## [Work to be completed]
After checking the listing below, say how many of its lines contain the string "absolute". Only the number is needed.

## [Dataset extract]
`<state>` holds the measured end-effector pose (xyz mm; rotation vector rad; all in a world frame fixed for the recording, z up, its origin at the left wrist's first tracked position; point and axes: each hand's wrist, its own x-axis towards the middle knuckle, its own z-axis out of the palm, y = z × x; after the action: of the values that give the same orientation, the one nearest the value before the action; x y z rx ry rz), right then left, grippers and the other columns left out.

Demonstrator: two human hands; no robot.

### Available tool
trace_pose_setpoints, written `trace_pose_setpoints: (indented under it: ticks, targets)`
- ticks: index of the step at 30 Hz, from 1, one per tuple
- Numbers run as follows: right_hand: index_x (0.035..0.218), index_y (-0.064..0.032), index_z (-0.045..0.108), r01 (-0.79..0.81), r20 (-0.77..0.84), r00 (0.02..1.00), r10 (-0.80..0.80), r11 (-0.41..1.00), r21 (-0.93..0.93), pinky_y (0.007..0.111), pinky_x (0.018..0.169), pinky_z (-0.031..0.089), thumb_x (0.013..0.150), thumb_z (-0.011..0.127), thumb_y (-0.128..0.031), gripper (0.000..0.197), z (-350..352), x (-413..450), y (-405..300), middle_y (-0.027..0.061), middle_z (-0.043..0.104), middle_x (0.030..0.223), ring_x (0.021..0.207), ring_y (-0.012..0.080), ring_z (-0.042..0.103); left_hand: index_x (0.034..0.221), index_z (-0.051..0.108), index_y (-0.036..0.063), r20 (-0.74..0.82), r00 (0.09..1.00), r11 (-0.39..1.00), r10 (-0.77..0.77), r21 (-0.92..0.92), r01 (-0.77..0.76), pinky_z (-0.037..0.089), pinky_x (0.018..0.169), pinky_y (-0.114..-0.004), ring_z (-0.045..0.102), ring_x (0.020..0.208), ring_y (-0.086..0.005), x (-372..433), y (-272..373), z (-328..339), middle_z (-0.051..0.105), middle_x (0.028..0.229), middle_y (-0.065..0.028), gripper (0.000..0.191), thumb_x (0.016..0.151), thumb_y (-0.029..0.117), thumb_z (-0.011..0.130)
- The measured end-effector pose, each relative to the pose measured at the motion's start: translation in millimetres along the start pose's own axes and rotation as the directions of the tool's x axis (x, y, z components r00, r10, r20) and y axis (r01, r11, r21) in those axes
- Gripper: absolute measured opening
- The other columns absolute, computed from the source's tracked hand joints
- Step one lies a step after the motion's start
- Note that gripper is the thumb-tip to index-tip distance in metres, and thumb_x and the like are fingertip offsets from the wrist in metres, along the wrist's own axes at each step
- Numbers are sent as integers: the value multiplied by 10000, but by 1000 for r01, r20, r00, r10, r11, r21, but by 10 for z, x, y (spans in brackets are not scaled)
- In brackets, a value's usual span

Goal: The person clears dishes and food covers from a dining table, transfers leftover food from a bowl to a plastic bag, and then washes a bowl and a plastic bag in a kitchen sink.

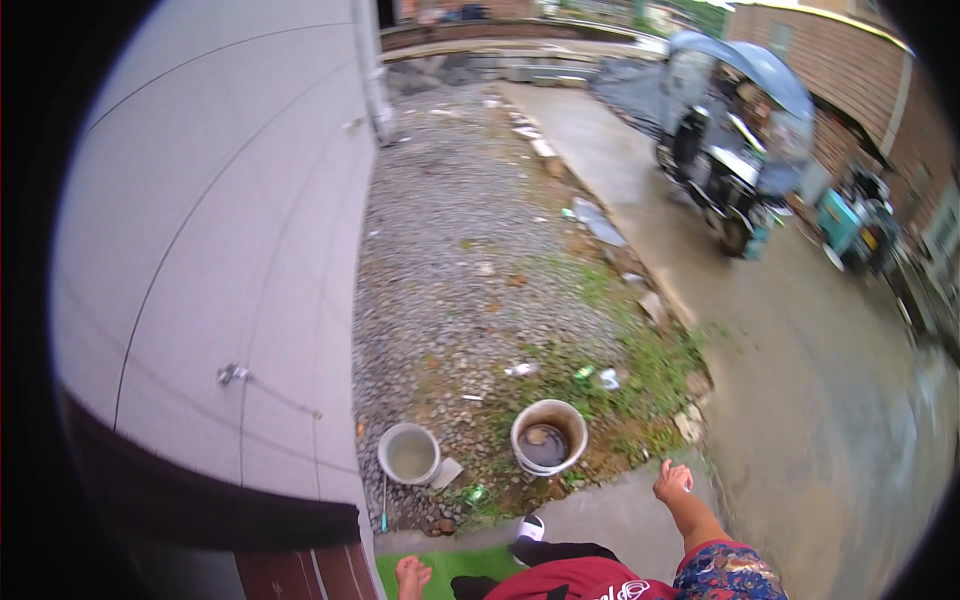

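Note:
Over the concrete to the right of my body reaches my right hand [673, 480], its fingers partly curled; whether it holds something small cannot be told. My left hand [413, 576] hangs above a green mat [480, 564] at the bottom, fingers loosely bent, with no object visible in it. In front of me on the gravel stand two open buckets: a whitish bucket [409, 454] near the wall, and a dirty bucket [549, 437] with dark liquid inside. A thin stick with a teal end [384, 519] lies beside the whitish bucket. One white shoe [531, 528] shows on my foot.
A pale wall [247, 225] with a metal tap [232, 373] rises at left. Litter, stones and weeds [637, 397] lie along the gravel's edge. On the concrete lane [795, 360] at right stand a canopied scooter [720, 165] and another scooter [862, 221] beside a brick building.

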<state>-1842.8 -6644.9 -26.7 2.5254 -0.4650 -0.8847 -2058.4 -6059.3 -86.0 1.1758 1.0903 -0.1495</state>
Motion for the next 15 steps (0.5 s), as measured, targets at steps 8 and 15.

## [Answer below]
2